* [Entries shown]
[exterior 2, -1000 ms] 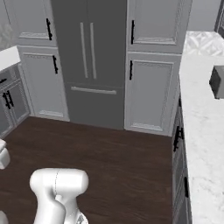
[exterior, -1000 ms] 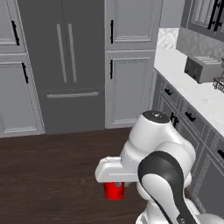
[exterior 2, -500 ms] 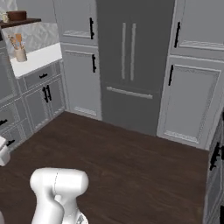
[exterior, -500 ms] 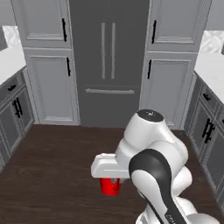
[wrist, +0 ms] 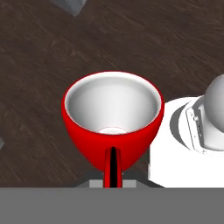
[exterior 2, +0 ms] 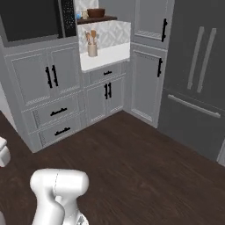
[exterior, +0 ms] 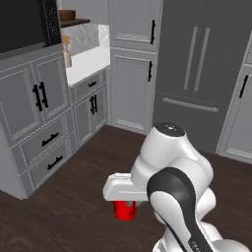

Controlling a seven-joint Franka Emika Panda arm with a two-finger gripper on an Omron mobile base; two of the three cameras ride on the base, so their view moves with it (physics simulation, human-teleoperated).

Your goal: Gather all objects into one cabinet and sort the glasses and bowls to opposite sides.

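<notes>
Red cup (wrist: 113, 118), bright, glossy and white inside: you have it pinched at the near rim by the closed gripper (wrist: 113, 168), one dark finger (wrist: 113, 166) showing against the outer wall. In the left base view you see that cup (exterior: 124, 209) hanging upright under the hand, above the dark wood floor (exterior 2: 145, 158). Further out, your right base view shows a white counter (exterior 2: 107, 56) over grey cabinets, with a beige utensil crock (exterior 2: 92, 49) holding wooden spoons. Above it, a wide dark brown bowl (exterior 2: 96, 12) sits on a wooden shelf (exterior 2: 96, 19).
</notes>
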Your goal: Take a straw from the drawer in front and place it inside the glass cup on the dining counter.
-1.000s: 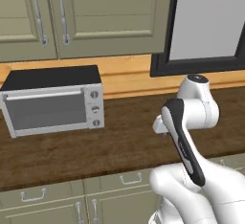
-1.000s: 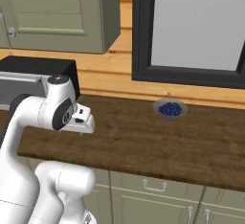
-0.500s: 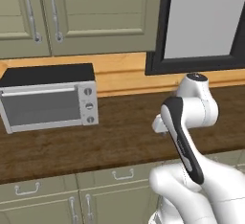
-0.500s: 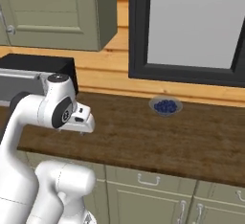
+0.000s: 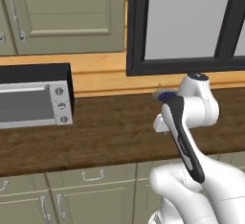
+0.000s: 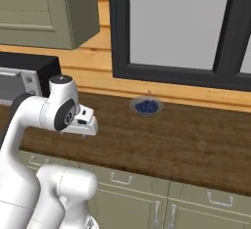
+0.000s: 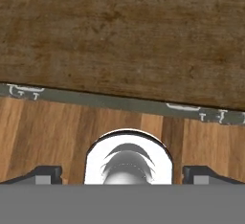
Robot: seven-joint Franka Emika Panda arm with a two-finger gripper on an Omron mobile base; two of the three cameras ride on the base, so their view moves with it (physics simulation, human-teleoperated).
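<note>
my gripper [image 7: 122,173], tips wide apart (nothing between), above the worktop [image 7: 124,31]; closed drawer fronts [image 7: 95,99] run beneath its edge.

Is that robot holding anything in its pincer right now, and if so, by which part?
Nothing is held. In the hand view the pincer is open, its two dark fingertips far apart, with bare floor and the edge of the worktop below them.

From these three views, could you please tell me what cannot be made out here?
- The silver toaster oven: cut off by the left edge in the left base view.
- The small bowl of blue pieces: partly behind the white arm in the left base view; what it contains is too small to identify.
- The closed sage-green drawers: their insides are hidden.
- The gripper: tips barely rise above the hand view's bottom.
</note>
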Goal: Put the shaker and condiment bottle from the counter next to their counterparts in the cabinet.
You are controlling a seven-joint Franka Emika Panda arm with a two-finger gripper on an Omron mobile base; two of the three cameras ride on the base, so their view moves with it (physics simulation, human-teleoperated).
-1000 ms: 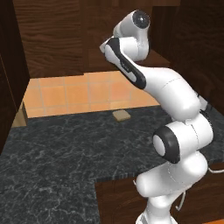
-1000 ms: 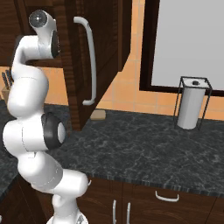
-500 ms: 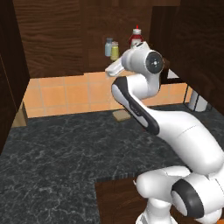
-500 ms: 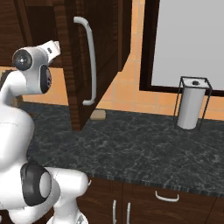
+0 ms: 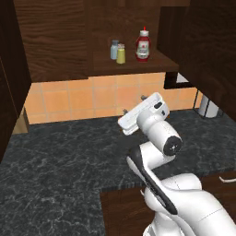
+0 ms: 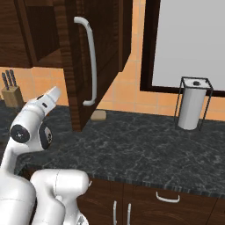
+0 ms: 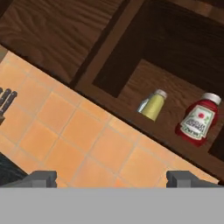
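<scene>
Yellow shaker point(image 5: 120, 53) and condiment bottle point(image 5: 143, 45) stand in cabinet point(image 5: 133, 65); hand point(image 7: 111, 178) spread.

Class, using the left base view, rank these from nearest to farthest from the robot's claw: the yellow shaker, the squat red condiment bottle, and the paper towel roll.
Measured from the claw, as that view shows it:
1. Yellow shaker, on the cabinet shelf, above the claw.
2. Condiment bottle, on the same shelf, right of the shaker; close to the shaker's rank.
3. Paper towel roll, on the counter, far right.

You see a matt dark wood cabinet point(image 5: 55, 41), a veined stone counter point(image 5: 60, 161) and glossy orange tiles point(image 7: 65, 144)
</scene>
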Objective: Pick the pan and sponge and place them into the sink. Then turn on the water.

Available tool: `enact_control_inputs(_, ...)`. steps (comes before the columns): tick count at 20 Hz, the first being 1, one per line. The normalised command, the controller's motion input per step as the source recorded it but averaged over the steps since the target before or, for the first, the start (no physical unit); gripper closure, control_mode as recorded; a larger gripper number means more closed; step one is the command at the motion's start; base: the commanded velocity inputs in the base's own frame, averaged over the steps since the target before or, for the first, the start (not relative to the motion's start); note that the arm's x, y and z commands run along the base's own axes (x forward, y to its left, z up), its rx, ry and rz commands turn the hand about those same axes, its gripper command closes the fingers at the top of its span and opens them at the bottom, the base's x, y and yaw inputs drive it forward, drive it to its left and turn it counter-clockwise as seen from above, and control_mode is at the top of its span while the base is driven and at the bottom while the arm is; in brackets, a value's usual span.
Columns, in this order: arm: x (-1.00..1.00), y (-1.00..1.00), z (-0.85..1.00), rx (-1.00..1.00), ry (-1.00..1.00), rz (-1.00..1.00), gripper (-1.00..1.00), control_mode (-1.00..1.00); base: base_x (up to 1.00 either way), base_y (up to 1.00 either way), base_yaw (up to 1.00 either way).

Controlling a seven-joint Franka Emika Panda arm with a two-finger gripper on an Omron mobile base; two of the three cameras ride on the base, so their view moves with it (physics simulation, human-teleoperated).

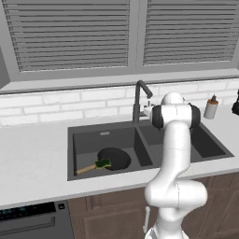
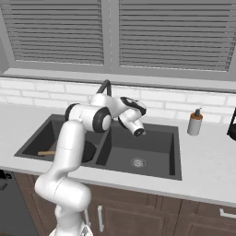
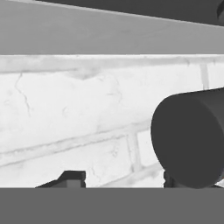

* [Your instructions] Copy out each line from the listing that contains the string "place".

* [Output of the task]
Your goal: Take a straw from the drawer in front and place it inside the glass cup on the dining counter.
Objective: Pick the pan and sponge and place them into the sink. Then turn on the water.

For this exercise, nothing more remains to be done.